Seventh Art Releasing
- Company type: Film distribution
- Industry: Film
- Founded: 1994
- Founders: Udy Epstein and Jonathan Cordish
- Headquarters: Los Angeles, California, United States
- Website: 7thart.com

= Seventh Art Releasing =

American entertainment company and film distributor

Seventh Art Releasing (also known as 7th Art Releasing) is an American entertainment company and film distributor founded in 1994 by Udy Epstein and Jonathan Cordish. The company specializes in the release and sale of documentaries and independent films through traditional and modern outlets including theatrical and non-theatrical distribution, film festivals, cable and television, home video, and video-on-demand.

== Releases ==
The company is known for distributing award-winning documentaries and fiction films, having a catalog of over 500 films, many dealing with Jewish culture, lesbian and gay issues, world affairs, human rights, music, and popular culture.

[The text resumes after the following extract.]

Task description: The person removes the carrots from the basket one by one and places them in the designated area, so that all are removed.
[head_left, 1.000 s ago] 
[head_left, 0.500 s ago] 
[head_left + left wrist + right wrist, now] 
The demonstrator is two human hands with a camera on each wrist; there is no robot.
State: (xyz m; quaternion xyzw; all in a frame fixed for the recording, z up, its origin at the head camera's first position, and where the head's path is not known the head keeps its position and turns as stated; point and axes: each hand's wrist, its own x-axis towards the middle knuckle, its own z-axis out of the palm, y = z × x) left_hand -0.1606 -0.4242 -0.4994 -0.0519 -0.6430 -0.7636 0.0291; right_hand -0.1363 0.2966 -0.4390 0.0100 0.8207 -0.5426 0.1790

Seventh Art Releasing has also provided worked with companies including HBO, MGM, PBS, Discovery Channel, A&E, Virgin Records, and Universal Music Group to provide press, event, and release services.

== Recognition ==
Several titles released by the company have been nominated for Academy Awards and Emmys, such films including Transit, Balseros, Chau, Beyond the Lines, 50 Children: The Rescue Mission of Mr. and Mrs. Kraus, Incident in New Baghdad, and Long Night's Journey into Day. Other films, such as 45365, The Aggressives, Love During Wartime, Word Wars, Portrait of Wally, and Under Great White Northern Lights have premiered at Sundance Film Festival, South by Southwest, and Tribeca Film Festival.